All of the above methods of exploring and examining the information and data can be done in any order the user would like to pursue. This eliminates the conventional problem of having to step through sequential processes. The MOSAIC interface allows one to explore information and data in a non-linear fashion on the Internet.
The temporal check flags extreme values based on limits determined from a multiple of the interquartile range (IR) calculated for each station/month. This procedure is common in exploratory data analysis procedures. An outlier is flagged when:
Xi - q50 > f * IR (1)
where Xi is the monthly mean of year, i, q50 is the median (or the
50th percentile) and f is the multiplication factor. A value of
2.75 was used for temperature and 4.00 for precipitation.The spatial check uses nearby simultaneous values to calculate an estimated value at a target station over the period of time for which adequate data are available. There are numerous spatial interpolation methods avaialable for point estimation with irregularly spaced data. Typically, the choice of methodology is dependent on several factors: the meteorological variable under consideration; the geographical area; the spatial distribution of surrounding observations; and the month/season for which the target station is to be estimated. Since these estimates are required for each month separately over a variety of terrain with differing number of available surrounding observations, six different methods are utilized and compared for each month for each station, with the best one chosen (based on the correlation).
The end result from these checks are a series of flags and a file of summary statistics for each station and month. All of this information is cross-linked through hypertext to explore these datasets.

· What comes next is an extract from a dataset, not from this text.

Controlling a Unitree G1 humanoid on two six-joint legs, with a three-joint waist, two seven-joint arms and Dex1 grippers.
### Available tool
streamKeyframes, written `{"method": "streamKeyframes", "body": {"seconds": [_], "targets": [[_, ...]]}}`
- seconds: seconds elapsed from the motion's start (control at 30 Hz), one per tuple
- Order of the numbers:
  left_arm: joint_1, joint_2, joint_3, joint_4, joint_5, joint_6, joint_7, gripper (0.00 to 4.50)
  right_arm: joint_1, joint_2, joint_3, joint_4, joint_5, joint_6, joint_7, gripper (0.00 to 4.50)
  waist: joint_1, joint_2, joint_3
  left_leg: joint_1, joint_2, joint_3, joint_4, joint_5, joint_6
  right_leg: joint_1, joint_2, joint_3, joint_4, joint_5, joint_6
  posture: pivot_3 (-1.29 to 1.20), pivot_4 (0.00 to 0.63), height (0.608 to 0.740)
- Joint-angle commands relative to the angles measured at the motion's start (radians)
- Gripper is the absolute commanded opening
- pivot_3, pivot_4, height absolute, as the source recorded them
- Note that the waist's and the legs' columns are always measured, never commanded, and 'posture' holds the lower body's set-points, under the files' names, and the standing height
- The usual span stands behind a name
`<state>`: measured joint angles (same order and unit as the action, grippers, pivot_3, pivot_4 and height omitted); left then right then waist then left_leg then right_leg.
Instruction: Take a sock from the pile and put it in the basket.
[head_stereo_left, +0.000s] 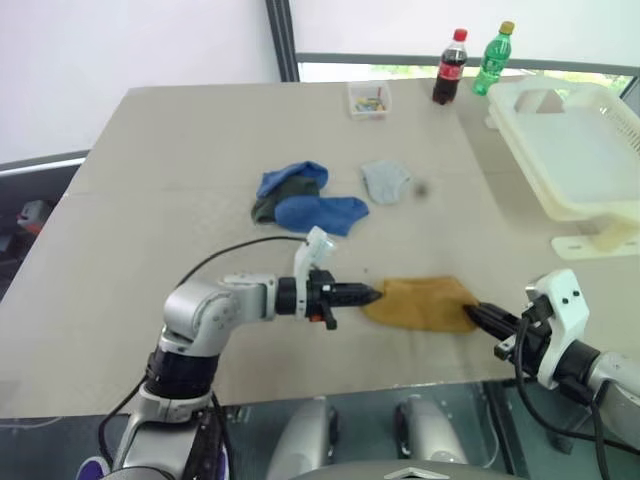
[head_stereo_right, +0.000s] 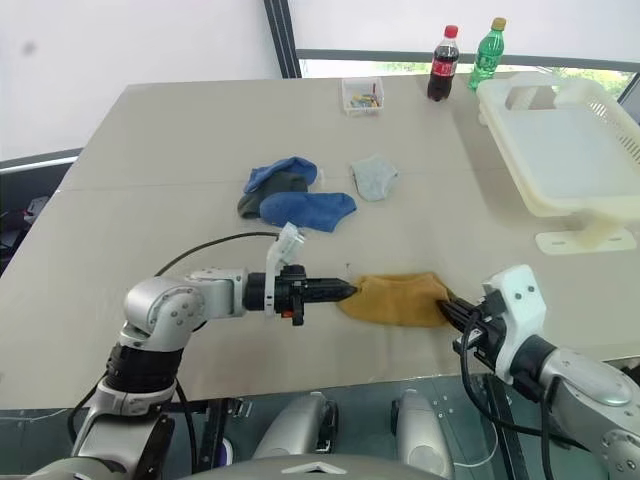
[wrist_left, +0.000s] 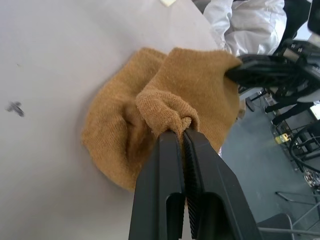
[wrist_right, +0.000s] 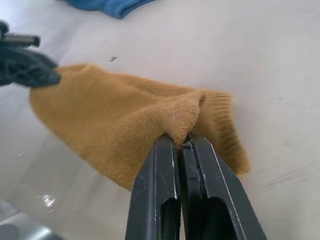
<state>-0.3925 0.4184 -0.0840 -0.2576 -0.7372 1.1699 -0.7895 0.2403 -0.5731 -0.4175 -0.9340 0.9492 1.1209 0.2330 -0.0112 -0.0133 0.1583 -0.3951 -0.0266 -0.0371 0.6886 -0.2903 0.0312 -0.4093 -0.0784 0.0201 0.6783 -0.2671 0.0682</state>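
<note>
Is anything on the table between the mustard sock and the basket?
Nothing visible. The mustard sock, pinched by the left gripper and right gripper, has bare table between it and the basket.

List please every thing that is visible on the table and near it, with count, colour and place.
mustard sock: 1, mustard-yellow, near table edge, stretched between both tools
pile: blue socks and a dark green one, middle of the table
grey sock: 1, light grey, just right of the pile, apart from it
basket: 1, cream-white, right side of the table
clear box: 1, clear plastic, far side of the table
cola bottle: 1, dark with red cap, far edge
green bottle: 1, green with yellow cap, right of the cola bottle
table: 1, beige
left tool: shut on the mustard sock's left end
right tool: shut on its right end
</note>
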Motion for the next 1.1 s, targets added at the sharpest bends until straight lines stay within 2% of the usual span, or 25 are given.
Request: {"method": "streamKeyframes", "body": {"seconds": [0.03,0.27,0.5,0.53,0.57,0.7,0.73,0.77,0.8,0.87,1.03,1.1], "targets": [[0.001,-0.031,0.014,-0.014,0.003,-0.048,0.037,0.00,0.001,-0.020,0.005,-0.002,-0.017,-0.046,-0.001,0.05,0.001,0.000,0.000,0.000,0.000,0.000,0.000,0.000,0.000,0.000,0.000,0.000,0.000,0.000,0.000,0.00,0.150,0.740],[-0.009,-0.043,0.036,0.017,0.000,-0.075,0.064,0.00,0.007,-0.033,0.017,0.018,-0.031,-0.084,0.004,0.05,0.000,0.000,0.000,0.000,0.000,0.000,0.000,-0.001,0.002,0.000,0.000,0.000,0.000,0.000,0.000,0.00,0.150,0.740],[-0.003,-0.066,-0.048,0.109,0.085,-0.136,0.083,0.00,0.063,-0.042,0.125,0.152,-0.184,-0.178,0.053,0.05,0.002,0.000,0.000,0.000,-0.001,0.000,0.000,-0.001,0.002,0.000,0.000,0.000,-0.001,0.000,0.000,0.00,0.150,0.740],[-0.005,-0.072,-0.048,0.113,0.076,-0.129,0.078,0.75,0.069,-0.047,0.136,0.163,-0.201,-0.188,0.060,0.00,0.002,0.000,0.000,0.000,-0.001,0.000,0.000,-0.001,0.002,0.000,0.000,0.000,-0.001,0.000,0.000,0.00,0.150,0.740],[-0.008,-0.074,-0.055,0.116,0.084,-0.134,0.079,1.06,0.078,-0.055,0.145,0.172,-0.221,-0.200,0.069,0.00,0.001,0.000,0.000,0.000,-0.001,0.000,0.000,-0.001,0.002,0.000,0.000,0.000,-0.001,0.000,0.000,0.00,0.150,0.740],[-0.012,-0.069,-0.054,0.121,0.095,-0.144,0.081,2.88,0.101,-0.094,0.171,0.187,-0.305,-0.283,0.130,0.00,0.001,0.000,0.000,0.000,0.000,0.000,0.000,-0.001,0.002,0.000,0.000,0.000,-0.001,0.000,0.000,0.00,0.150,0.740],[-0.011,-0.063,-0.049,0.118,0.091,-0.143,0.076,3.41,0.105,-0.096,0.167,0.189,-0.322,-0.306,0.139,0.69,0.001,0.000,0.000,0.000,0.000,0.000,0.000,-0.001,0.002,0.001,0.000,0.000,-0.001,0.000,0.000,0.00,0.150,0.740],[-0.008,-0.055,-0.045,0.115,0.088,-0.144,0.071,3.88,0.109,-0.102,0.166,0.188,-0.344,-0.329,0.145,1.01,0.001,0.000,0.000,0.001,0.000,0.000,0.000,-0.001,0.002,0.002,0.000,0.000,-0.001,0.000,0.000,0.00,0.150,0.740],[-0.004,-0.048,-0.033,0.111,0.081,-0.143,0.067,4.41,0.113,-0.115,0.167,0.181,-0.380,-0.352,0.145,1.53,0.001,0.000,0.000,0.003,0.000,0.000,0.000,-0.001,0.002,0.003,0.000,-0.001,-0.001,0.000,0.000,0.00,0.150,0.740],[0.002,-0.034,0.000,0.102,0.048,-0.130,0.052,4.50,0.114,-0.119,0.143,0.156,-0.394,-0.383,0.161,2.44,-0.001,0.000,0.000,0.005,0.000,0.000,0.000,-0.001,0.002,0.005,0.000,0.000,-0.001,0.000,0.000,0.00,0.150,0.740],[0.017,0.043,0.055,0.092,-0.033,-0.070,-0.024,4.50,0.150,-0.147,0.049,0.083,-0.371,-0.458,0.271,2.44,-0.001,0.001,0.000,0.006,0.002,0.000,-0.002,-0.002,0.002,0.005,0.002,0.000,-0.001,0.000,0.000,0.00,0.150,0.740],[0.013,0.068,0.056,0.101,-0.044,-0.046,-0.037,4.50,0.157,-0.163,0.049,0.080,-0.386,-0.494,0.315,1.89,0.000,0.000,0.000,0.006,0.002,0.000,-0.002,-0.002,0.002,0.005,0.002,0.000,-0.001,0.000,0.000,0.00,0.150,0.740]]}}
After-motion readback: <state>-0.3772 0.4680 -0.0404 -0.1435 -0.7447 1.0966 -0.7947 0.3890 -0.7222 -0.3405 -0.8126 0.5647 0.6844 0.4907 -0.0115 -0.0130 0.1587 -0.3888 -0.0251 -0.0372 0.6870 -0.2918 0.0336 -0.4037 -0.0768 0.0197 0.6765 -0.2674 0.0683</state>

In addition to these datasets in GCPS, recent versions of the Geophysical Fluid Dynamics Laboratory Global Climate Model 100 and 1000 year output are available. There are temperature and precipitation model runs for CO2 fixed at the amount observed in 1958 (control run), and for an approximate 1% increase each year thereafter for the 100 year run, and the control run output for the 1000 year run. The data are on a gaussian grid with monthly resolution.
Doty, Brian, J. L. Kinter III, 1993: The Grid Analysis Display System (GrADS) An Update. Proceedings of the Ninth International Conference on Interactive Information and Processing Systems for Meteorology, Oceanography, and Hydrology, 1993, pp. 165-167.
Eischeid, J. K., C.B. baker, T.R. Karl, and H.F. Diaz, 1994: The quality control of long-term climatological data using objective data analysis. Submitted to J. Appl., Meteor.
Vose, R.S., T.C. Peterson, R.L. Schmoyer, J.K. Eischeid, P.M. Steurer, R.R. Heim, and T.R. Karl. 1993. The Global Historical Climatology Network: Long-term monthly temperature, precipitation, and pressure data. Fourth AMS Symposium on Global Change Studies, Anaheim, CA., January 17-22 1993.